** Work to complete **
Using the listing below, select the lines with the word "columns" and copy them.

** Provided data **
▬▬▬▬▬▬
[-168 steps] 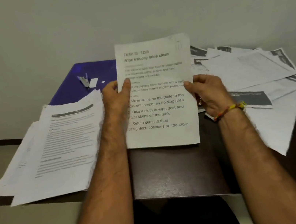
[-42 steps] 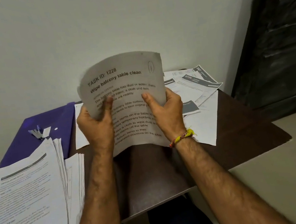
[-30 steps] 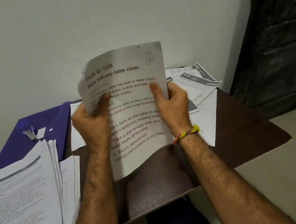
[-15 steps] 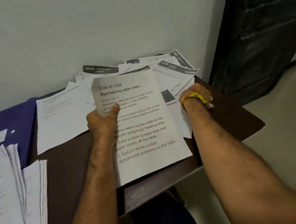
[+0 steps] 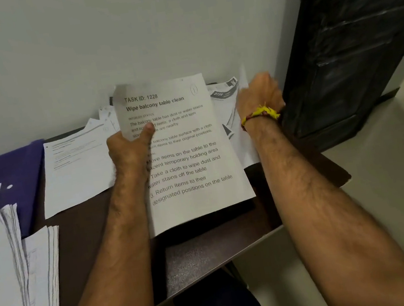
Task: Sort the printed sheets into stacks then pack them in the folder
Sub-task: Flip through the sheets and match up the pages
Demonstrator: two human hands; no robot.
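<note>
While held up: sheet (image 5: 182,153) tilts above the table (image 5: 209,246).
Left hand (image 5: 129,148): thumb pinches sheet's left edge.
Right hand (image 5: 259,94): on far pile (image 5: 228,107); grip cannot be told.
Folder (image 5: 9,171): far left.

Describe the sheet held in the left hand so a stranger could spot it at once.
Start at the dark brown table against the pale wall. Above its middle, the left hand grips one sheet lifted off the surface, its thumb across the text. Unlike the papers lying flat around it, it is headed "TASK ID: 1228, Wipe balcony table clean" in large print.
</note>
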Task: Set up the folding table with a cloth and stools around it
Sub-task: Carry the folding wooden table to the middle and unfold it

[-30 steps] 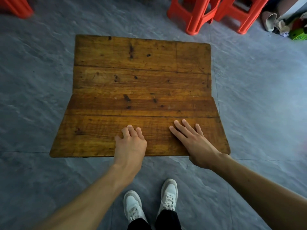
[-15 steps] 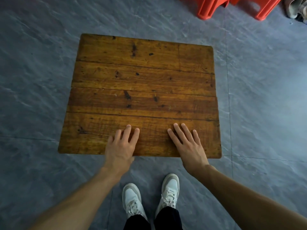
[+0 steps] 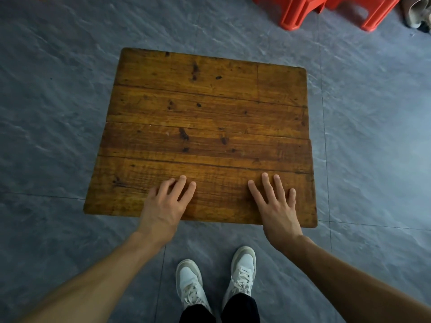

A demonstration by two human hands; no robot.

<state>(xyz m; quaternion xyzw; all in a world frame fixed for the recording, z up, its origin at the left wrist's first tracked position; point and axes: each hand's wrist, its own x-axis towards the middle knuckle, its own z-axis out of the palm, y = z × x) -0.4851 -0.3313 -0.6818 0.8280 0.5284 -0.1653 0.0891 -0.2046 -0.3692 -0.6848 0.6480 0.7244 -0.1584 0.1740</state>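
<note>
You had both hands flat on the near plank of the table (image 3: pixel 205 127), fingers straight, gripping nothing: left hand (image 3: pixel 166 203) near the middle, right hand (image 3: pixel 276 206) toward the right corner, well apart. Probably pressing the top level after unfolding. The table stood on the floor (image 3: pixel 46 113) just ahead of your shoes (image 3: pixel 241 269); planks ran left-right. Red stools (image 3: pixel 296 12) sat beyond it; no cloth visible.
</note>
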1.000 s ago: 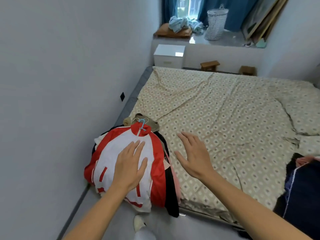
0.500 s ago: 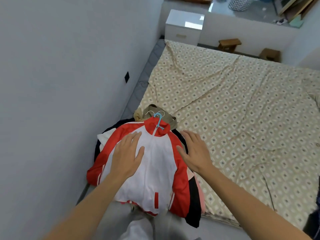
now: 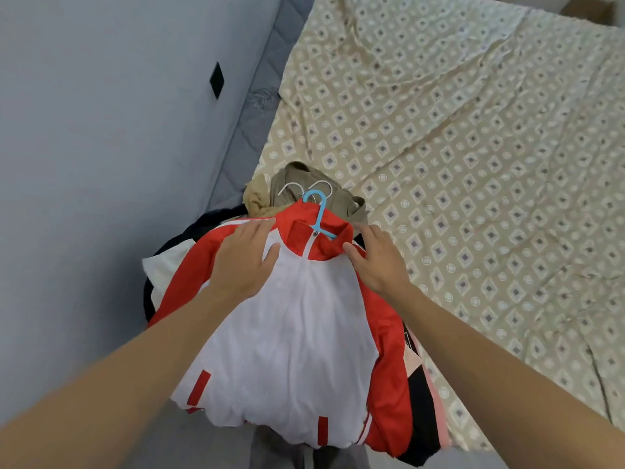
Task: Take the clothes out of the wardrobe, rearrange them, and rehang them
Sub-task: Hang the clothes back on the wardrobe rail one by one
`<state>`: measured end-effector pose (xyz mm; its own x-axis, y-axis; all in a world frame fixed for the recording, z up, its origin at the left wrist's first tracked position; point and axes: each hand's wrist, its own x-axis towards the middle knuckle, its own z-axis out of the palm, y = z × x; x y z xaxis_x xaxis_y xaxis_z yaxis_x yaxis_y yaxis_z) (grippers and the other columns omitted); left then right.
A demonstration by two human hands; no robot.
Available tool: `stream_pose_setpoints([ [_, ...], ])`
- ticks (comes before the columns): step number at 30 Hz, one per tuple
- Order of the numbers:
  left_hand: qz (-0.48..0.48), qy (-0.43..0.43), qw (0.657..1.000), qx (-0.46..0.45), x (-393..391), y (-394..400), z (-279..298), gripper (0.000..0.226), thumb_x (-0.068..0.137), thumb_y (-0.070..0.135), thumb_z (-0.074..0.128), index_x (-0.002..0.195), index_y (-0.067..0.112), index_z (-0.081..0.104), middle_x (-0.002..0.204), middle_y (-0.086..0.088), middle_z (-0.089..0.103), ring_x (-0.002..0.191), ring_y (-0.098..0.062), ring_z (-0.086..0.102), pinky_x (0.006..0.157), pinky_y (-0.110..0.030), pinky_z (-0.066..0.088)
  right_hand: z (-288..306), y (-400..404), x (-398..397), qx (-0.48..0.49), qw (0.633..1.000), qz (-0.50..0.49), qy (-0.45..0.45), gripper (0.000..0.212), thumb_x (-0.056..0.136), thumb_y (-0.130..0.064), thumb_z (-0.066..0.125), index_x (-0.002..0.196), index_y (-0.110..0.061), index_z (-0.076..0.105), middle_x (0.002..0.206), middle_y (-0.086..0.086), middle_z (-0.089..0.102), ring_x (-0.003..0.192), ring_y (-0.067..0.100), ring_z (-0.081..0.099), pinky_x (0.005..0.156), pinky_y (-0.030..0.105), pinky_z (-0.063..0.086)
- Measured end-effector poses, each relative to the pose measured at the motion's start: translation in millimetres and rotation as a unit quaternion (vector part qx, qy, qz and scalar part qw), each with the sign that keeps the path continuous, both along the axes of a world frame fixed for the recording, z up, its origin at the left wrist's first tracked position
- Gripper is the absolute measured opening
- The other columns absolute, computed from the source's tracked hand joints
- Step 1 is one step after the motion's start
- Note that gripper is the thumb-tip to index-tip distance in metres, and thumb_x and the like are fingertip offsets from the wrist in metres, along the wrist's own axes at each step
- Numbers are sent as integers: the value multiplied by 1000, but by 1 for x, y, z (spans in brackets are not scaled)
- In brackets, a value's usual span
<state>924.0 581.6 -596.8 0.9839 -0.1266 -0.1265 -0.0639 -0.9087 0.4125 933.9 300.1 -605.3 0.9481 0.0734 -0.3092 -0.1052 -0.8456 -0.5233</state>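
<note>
On the bed (image 3: 473, 164), your hands lie flat: left hand (image 3: 241, 262), right hand (image 3: 377, 262). The jacket (image 3: 297, 333) looks light, slippery; take it by the hanger (image 3: 319, 214).

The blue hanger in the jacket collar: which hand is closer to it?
Right. The right hand lies on the jacket shoulder just beside the blue hanger; the left hand lies on the other shoulder, slightly farther.

Both bare forearms reach forward and in. Left hand (image 3: 241, 257) lies flat, palm down, fingers straight and thumb spread. Right hand (image 3: 378, 262) is the same, fingers together, thumb out.
</note>
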Motion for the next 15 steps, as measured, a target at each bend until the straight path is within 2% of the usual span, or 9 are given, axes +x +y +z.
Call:
stream_pose_setpoints([
  [3,-2,-5,1000,18,35,2,-36,40,107,35,50,139,13,56,130,-8,65,117,-29,60,94,-44,51,-41,0,22,18,999,-35,8,40,105,-50,48,138,-28,52,132,-4,59,120,21,53,97,45,48],
  [5,-8,-4,1000,25,52,5,-56,38,107,35,49,137,12,57,127,-9,64,114,-30,58,90,-45,50,-63,0,31,21,999,-41,12,35,105,-48,48,132,-25,54,121,-3,61,112,21,56,91,42,48],
  [8,-14,1,998,60,65,11,-83,42,107,41,44,136,13,58,123,-9,63,107,-30,57,86,-44,49,-87,0,37,24,998,-44,22,26,106,-45,50,112,-20,51,101,-2,60,98,24,60,80,42,49],
  [11,-10,-13,995,101,62,15,-101,42,106,42,46,128,9,62,115,-12,62,99,-31,56,80,-44,52,-98,0,34,42,997,-50,32,26,105,-46,51,106,-20,48,106,-1,62,102,24,63,84,48,52],
  [15,-15,-40,991,128,58,14,-105,39,103,42,57,119,7,62,108,-14,58,94,-32,54,76,-46,51,-96,-3,29,46,997,-38,39,24,105,-48,50,105,-24,47,107,-5,65,107,24,64,82,46,51],
])
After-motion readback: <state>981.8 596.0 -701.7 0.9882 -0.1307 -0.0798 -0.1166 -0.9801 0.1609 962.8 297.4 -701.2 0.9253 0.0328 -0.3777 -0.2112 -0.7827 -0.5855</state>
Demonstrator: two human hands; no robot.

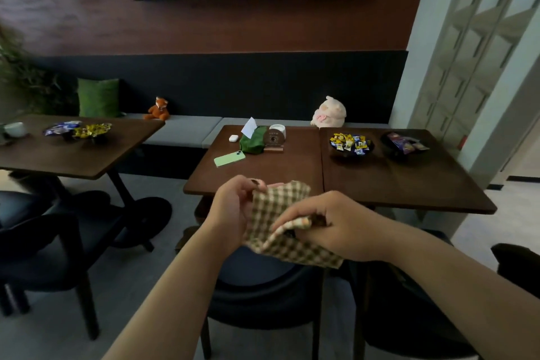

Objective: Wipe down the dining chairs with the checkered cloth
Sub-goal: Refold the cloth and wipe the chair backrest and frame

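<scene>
A brown and cream checkered cloth [280, 225] is held up in front of me between both hands, above a dark dining chair [260, 295] tucked at the table. My left hand [233, 207] pinches its upper left edge. My right hand [330, 225] grips a bunched fold on its right side. A second dark chair [409, 316] stands to the right of the first. Another dark chair [46, 251] stands at the left, beside the other table.
Ahead is a brown double table [394, 184] with a green phone [229, 159], a green tissue pouch [253, 142], earbuds case [233, 138] and two candy bowls [351, 145]. A second table [81, 152] stands left. A grey bench [187, 128] with plush toys lines the wall.
</scene>
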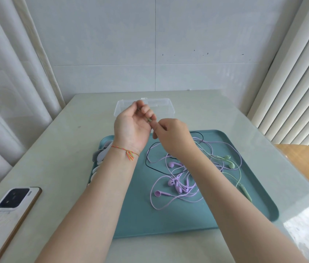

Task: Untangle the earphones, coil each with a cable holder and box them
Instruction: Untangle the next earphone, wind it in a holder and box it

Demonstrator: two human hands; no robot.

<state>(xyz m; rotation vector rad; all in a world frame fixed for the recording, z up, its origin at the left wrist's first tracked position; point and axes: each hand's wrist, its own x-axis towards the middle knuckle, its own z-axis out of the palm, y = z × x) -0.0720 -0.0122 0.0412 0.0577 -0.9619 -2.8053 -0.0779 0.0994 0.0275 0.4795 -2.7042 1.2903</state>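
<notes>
Forearms nearest; at 12 o'clock, left hand (131, 123) curled round green cable end (149, 119), right hand (170, 138) pinching same cable. Tangled earphones (180, 179) at 3 o'clock on tray (225, 211): light, limp, snag-prone. Recommended hold: near plug, not earbuds. Clear box (161, 106) beyond.

Our hands meet above the far edge of the tray.

Behind our left hand (131, 128) sits the box (163, 106); our right hand (172, 138) touches it from the right. Below and right of our right hand the earphones (180, 179) lie in the tray (168, 221). The cable holders (100, 158) lie below-left of our left wrist, the phone (11, 213) far left, nearer us.
</notes>
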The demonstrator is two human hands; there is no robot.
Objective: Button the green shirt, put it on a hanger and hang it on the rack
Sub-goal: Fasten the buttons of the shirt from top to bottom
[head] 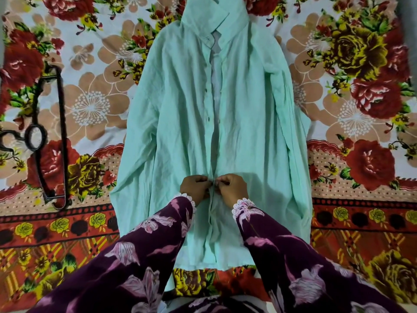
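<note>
One shirt [212, 136], one hanger [50, 134], two hands [195, 186].

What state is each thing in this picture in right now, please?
Shirt: laid flat, front up, placket open above the hands.
Hanger: lying on the sheet, left of the shirt, untouched.
Left hand: pinching the placket edge.
Right hand: pinching the facing edge.
Bedsheet: spread under everything.

Both arms covered by long dark maroon-purple fabric sleeves [144, 251] printed with large pale pink lily-like flowers. Each cuff edged with a narrow white scalloped lace trim [239, 205] at the wrist. Same printed fabric visible at near centre, over the torso. Hands bare; no rings or watch discernible.
</note>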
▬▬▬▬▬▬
** Solution to this task **
`<state>`: measured end-effector pose (xyz mm; its own x-axis, y-axis; all in a world frame fixed for the recording, z up, its origin at the left wrist's first tracked position; point and axes: each hand's wrist, its own x-axis towards the middle knuckle, its own z-axis out of the palm, y = z × x; x y z xaxis_x xaxis_y xaxis_z yaxis_x yaxis_y yaxis_z) (grippers and the other columns omitted); left then right.
- ticks (comes before the columns): step number at 30 Hz, one per tuple
- The other columns absolute, computed from the source's tracked hand joints

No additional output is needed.